Yolanda takes an ironic tone in capitalizing “Real World” (73), implying that she considers it to be an idea just like her own internal world; the Real World has been legitimized only because enough people believe in it. She says nothing explicit on the subject, but her tone of alienation from the Real World points again to the danger of her preoccupation with language. If the Real World only has significance through the symbolic order of language, there is nothing to prevent her from creating her own equally legitimate Personal World. She even invokes the creative power of God’s Word when alludes to the opening of the Bible, “In the beginning” (70). She resists placing limits on words’ power to create.
John, however, is a firm believer in the Real World. He is methodical and unimaginative and speaks in clichés that indicate his relative indifference to language. By the end of their marriage, the difference in their respective interest in language has been amplified until it seems to Yolanda that they do not speak the same language at all. When John brings her flowers to reconcile with her, she hears only “babble babble” (78). John is speaking English, but his words meaning nothing to her and metaphorically become nonsense syllables.

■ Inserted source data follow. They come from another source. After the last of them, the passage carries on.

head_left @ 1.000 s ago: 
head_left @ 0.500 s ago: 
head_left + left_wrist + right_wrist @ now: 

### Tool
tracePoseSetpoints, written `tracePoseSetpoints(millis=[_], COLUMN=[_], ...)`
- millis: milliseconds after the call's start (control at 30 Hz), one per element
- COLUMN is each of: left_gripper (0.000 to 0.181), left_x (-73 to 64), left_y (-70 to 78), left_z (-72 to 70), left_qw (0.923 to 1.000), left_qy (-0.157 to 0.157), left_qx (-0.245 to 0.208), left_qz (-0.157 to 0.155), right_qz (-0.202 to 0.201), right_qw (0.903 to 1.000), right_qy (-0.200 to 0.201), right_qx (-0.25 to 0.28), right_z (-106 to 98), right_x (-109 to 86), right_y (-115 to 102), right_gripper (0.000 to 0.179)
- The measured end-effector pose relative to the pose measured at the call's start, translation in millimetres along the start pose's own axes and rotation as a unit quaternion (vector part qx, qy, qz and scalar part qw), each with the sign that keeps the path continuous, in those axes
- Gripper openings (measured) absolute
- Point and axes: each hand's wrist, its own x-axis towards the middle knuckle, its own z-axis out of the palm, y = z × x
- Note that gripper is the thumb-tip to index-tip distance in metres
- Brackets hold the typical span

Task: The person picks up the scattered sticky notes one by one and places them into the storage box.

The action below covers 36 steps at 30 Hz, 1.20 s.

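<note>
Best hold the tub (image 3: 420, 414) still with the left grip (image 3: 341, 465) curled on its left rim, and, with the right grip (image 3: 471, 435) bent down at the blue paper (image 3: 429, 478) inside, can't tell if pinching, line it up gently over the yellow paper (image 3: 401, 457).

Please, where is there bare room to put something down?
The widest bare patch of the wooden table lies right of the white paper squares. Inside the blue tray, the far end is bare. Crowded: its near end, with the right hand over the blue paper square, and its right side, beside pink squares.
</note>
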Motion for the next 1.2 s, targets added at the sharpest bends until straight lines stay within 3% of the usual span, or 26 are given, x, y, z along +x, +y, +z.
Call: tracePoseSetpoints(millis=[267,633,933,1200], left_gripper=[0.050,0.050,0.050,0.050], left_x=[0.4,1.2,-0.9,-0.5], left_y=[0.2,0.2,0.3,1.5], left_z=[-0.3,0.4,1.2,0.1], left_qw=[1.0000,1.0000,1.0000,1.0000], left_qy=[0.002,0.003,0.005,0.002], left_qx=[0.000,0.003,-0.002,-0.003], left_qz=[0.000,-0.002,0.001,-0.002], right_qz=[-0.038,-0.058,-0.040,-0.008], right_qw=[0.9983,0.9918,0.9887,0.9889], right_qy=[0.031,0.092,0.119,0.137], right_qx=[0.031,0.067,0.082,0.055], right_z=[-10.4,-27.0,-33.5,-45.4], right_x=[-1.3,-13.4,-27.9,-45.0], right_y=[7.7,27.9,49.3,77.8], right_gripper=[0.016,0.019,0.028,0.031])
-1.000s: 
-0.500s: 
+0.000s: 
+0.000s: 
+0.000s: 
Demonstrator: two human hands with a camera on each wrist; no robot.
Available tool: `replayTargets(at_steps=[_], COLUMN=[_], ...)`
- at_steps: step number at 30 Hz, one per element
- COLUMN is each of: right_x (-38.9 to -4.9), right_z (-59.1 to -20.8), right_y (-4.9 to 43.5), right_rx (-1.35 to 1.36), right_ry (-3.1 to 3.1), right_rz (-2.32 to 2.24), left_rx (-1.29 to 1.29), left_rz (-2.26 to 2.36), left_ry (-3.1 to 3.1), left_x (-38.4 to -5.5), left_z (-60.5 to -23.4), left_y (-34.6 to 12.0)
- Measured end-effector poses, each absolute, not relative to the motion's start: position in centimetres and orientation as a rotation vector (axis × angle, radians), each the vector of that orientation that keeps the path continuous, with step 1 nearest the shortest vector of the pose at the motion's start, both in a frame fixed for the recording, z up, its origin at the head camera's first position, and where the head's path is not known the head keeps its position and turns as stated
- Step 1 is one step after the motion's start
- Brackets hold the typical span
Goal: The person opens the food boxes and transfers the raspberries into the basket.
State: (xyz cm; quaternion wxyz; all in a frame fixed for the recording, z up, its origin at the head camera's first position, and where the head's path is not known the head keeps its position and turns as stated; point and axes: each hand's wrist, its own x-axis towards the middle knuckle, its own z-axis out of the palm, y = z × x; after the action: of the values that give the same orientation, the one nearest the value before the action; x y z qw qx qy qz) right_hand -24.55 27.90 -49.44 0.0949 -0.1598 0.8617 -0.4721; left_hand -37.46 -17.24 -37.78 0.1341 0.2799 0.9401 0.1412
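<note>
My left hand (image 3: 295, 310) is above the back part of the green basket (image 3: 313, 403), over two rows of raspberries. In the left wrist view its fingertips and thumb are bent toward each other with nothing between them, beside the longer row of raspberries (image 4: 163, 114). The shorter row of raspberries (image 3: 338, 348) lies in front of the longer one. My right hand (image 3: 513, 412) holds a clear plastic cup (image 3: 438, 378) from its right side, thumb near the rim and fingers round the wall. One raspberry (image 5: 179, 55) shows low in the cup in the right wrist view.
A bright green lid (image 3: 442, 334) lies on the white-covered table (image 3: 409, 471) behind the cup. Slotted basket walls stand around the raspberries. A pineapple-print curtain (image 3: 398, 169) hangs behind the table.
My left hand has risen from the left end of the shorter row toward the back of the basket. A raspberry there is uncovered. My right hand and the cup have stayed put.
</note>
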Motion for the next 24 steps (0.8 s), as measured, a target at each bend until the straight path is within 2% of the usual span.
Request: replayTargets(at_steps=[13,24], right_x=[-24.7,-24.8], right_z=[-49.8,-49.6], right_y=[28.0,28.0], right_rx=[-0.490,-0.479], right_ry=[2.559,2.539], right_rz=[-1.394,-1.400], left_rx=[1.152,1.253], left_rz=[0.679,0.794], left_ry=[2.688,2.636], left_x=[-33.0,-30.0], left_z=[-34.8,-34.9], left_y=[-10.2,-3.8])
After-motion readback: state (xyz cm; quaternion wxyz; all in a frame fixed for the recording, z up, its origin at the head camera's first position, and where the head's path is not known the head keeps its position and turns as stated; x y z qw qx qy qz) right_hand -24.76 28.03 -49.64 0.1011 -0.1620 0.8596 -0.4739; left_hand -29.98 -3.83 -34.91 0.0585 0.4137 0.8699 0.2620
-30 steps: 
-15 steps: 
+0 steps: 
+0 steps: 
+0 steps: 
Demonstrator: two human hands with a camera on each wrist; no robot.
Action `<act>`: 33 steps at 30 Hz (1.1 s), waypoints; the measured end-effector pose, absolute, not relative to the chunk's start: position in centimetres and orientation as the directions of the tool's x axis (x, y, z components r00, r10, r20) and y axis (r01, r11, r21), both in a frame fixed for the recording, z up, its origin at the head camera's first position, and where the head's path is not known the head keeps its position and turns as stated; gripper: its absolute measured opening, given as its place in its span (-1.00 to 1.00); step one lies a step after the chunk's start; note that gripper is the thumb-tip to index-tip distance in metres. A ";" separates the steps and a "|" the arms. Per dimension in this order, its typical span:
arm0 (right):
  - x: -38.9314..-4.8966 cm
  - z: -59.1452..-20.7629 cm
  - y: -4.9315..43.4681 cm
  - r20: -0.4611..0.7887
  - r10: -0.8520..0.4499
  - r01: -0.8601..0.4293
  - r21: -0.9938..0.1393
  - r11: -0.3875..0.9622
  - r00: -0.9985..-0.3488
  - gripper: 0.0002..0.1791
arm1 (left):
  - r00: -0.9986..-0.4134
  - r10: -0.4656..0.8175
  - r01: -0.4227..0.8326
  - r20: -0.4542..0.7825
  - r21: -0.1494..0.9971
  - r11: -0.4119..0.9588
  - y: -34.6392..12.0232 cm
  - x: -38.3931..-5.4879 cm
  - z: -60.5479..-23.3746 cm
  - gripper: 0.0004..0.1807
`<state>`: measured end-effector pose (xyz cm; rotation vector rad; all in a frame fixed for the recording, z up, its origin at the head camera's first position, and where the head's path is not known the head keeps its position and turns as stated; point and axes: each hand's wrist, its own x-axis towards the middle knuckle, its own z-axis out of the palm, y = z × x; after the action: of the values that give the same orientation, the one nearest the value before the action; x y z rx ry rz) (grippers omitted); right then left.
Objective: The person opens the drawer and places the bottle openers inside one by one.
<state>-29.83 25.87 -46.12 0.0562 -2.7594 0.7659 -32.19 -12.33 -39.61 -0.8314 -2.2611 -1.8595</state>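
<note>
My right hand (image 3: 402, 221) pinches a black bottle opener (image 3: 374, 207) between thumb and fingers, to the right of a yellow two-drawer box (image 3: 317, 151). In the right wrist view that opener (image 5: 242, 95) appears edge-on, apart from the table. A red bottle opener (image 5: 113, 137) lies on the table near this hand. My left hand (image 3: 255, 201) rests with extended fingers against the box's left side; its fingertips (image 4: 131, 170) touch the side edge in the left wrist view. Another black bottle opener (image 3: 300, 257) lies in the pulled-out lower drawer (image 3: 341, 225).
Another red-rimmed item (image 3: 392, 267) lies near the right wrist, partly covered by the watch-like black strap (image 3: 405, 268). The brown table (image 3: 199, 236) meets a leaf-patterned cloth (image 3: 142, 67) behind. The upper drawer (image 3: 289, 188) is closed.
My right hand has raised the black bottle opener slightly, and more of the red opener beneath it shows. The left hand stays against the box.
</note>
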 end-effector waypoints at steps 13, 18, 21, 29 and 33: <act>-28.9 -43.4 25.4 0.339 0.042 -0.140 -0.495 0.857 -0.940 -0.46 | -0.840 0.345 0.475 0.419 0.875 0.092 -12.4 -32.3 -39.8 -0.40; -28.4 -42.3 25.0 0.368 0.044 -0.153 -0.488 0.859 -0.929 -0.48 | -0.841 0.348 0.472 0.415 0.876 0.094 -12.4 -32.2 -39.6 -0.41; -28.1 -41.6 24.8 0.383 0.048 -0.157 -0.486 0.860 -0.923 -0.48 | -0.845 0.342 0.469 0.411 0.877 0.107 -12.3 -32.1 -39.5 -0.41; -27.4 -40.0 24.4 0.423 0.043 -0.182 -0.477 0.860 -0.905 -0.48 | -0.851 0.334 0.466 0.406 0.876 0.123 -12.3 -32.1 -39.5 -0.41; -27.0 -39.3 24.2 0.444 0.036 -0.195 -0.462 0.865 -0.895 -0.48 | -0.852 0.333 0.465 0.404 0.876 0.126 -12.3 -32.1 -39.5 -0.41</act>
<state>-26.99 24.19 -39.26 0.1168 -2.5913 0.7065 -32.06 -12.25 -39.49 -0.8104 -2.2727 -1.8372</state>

When she leaves John, she begins to speak only in quotations of other writers, as though she finds language so overwhelmingly powerful that she fears to use her own words. As her therapy with Doc progresses, he urges her to use only her own words, forcing her to confront the meanings of what she says. She becomes frustrated at her inability to define crucial abstractions like “love” or “Yolanda” accurately, and she develops allergic reactions, such as itchy skin and watery eyes, to saying these words. Such words mean too much and nothing at all, whereas Yolanda wants a precise correspondence between the word and what it signifies.
Doc tries to teach her that not every emotion or idea needs to be articulated in language. Some experiences, he suggests, exist outside the symbolic order of language, and are real despite being indefinable.